A cerimónia de entrega dos Prémios ACTIVA Mulheres Inspiradoras 2020 decorreu na passada quinta-feira, 27 de maio, no Teatro Tivoli. Uma iniciativa que reconhece o trabalho de figuras de destaque em várias áreas, da Ciência ao Desporto.
Um dos momentos momentos mais marcantes do evento foi protagonizado por Ana Rocha de Sousa, distinguida na categoria Artes. Ao aceitar o galardão, a realizadora fez um poderoso discurso sobre violência sexual, usando um episódio traumático pelo qual passou em 1995, quando tinha apenas 17 anos, como ponto de partida.
A atriz começou por dizer que “não existe uma mulher que não tenha tido medo de atravessar um parque escuro à noite, ou qualquer outro sítio mais óbvio de perigo eminente” e sublinhou que não é possível manter esse estado de alerta 24 horas por dia.
“Existe sempre um momento em que baixamos a guarda”, afirmou. “E, um dia, também eu baixei a guarda e não devia. Culpei-me. Até porque era tão ingénua, própria da tenra idade, que, mesmo avisada com estranheza do perigo, achei ser impossível. Hoje, falo para meninas, adolescentes, recém mulheres. O perigo não está apenas nos lugares óbvios. Protejam-se. Seja perante a casualidade do homem anónimo escondido nas dunas. Seja perante o cantor famoso que acham conhecer e parece tão seguro porque vos encantou com palavras líricas e bonitas.
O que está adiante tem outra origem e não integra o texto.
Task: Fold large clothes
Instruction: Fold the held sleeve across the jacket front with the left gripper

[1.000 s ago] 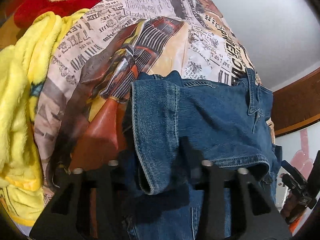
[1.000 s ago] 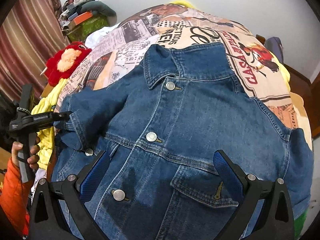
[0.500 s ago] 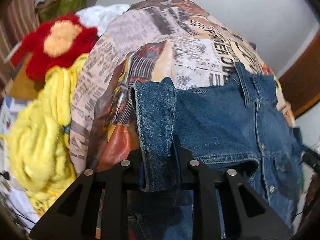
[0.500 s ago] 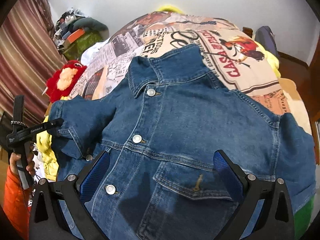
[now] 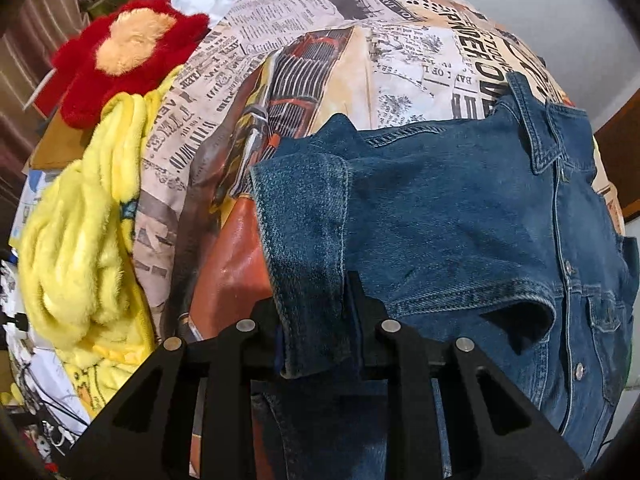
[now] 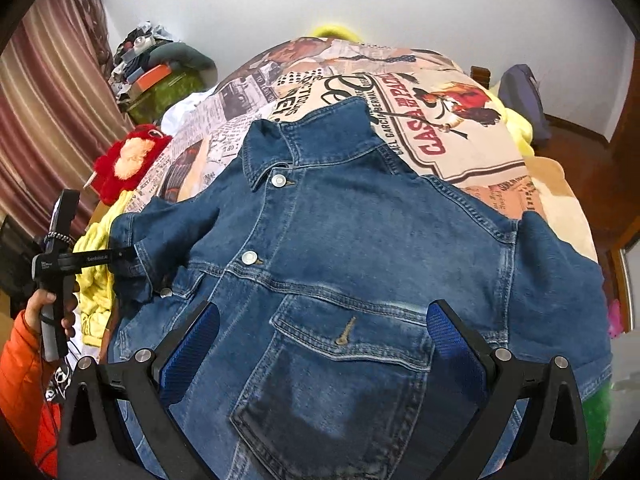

Foi em 1995 a história que não vos posso contar“, continuou. “Arrependo-me de muito pouco na vida, mas lamento ter guardado a história que tenho cravada por contar. A ti, menina, mulher, adolescente, eu digo: não tens culpa. Lembra-te e repete: não tens culpa. A ti, tenho imenso para dizer que pode ajudar. Escreve-me, se te fizer algum sentido o que acabo de contar“.
A atriz confortou os pais das vítimas, lembrando que “é preciso aceitar que a vida nem sempre nos permite estar, proteger e prevenir”. De seguida, deixou algumas palavras ao críticos do movimento contra abusos sexuais #Metoo, que começa a ganhar alguma expressão em Portugal.
“Aos inconsequentes que reviram os olhos a estas meninas-mulheres que falam, estas que se chegam à frente, parem imediatamente de se enfadar. Isto não é para brincadeiras. Não são jogos de brincar. Parem já de exigir detalhes a quem, por lei, não os pode revelar. Mais ainda: parem de viver como se alguém no seu perfeito juízo queira ser notícia com isto ou ter o rosto colado a estas dores; a estas tristezas. Saibam que a culpa, a vergonha, nos é imensamente dura e que a última coisa de que precisamos é cobrança, acusação, mais dor ou qualquer réstia de julgamento“.
Por fim, e num ato de coragem, a realizadora dirigiu-se diretamente ao seu abusador.
“A ti, assediador, violador. Sejas tu um outro, uma patrão, um homem da duna ou um cantor famoso. Fui ensinada a desejar o bem. O bem te desejo. Não pretendo nunca destruir a vida de ninguém. Jamais. Quero acreditar que passados mais de 25 anos és outra pessoa. Esperemos que sejas diferente e muito melhor. Quero acreditar que deixaste de fazer uso da tua fama para assediar e aliciar teenagers para o teu universo sexual, violento, louco e promiscuo. Quero acreditar que fui a única a ser forçada a crescer bruscamente sozinha na vergonha da minha culpa. Que assim tenha sido. Oxalá que assim seja. Repito: nem sou capaz de te desejar mal. Compreendo que só uma alma muito dorida, perdida e atormentada faz o que tu sabes que me fizeste. Ouve bem: nunca mais voltes a fazer. Nunca mais voltes a fazer“.
Ana Rocha de Sousa completou o discurso com uma frase que, a seu ver, lembra aquilo que é mais importante: “Nós somos magoados por pessoas, mas também são as pessoas que nos salvam”, disse, tendo recebido uma ovação de pé do público.
O momento fez com que Maria de Belém Roseira, membro do júri, se dirigisse ao público no final do evento, na qualidade de antiga Ministra para a Igualdade, inspirada pelo significado das palavras de Ana Rocha de Sousa.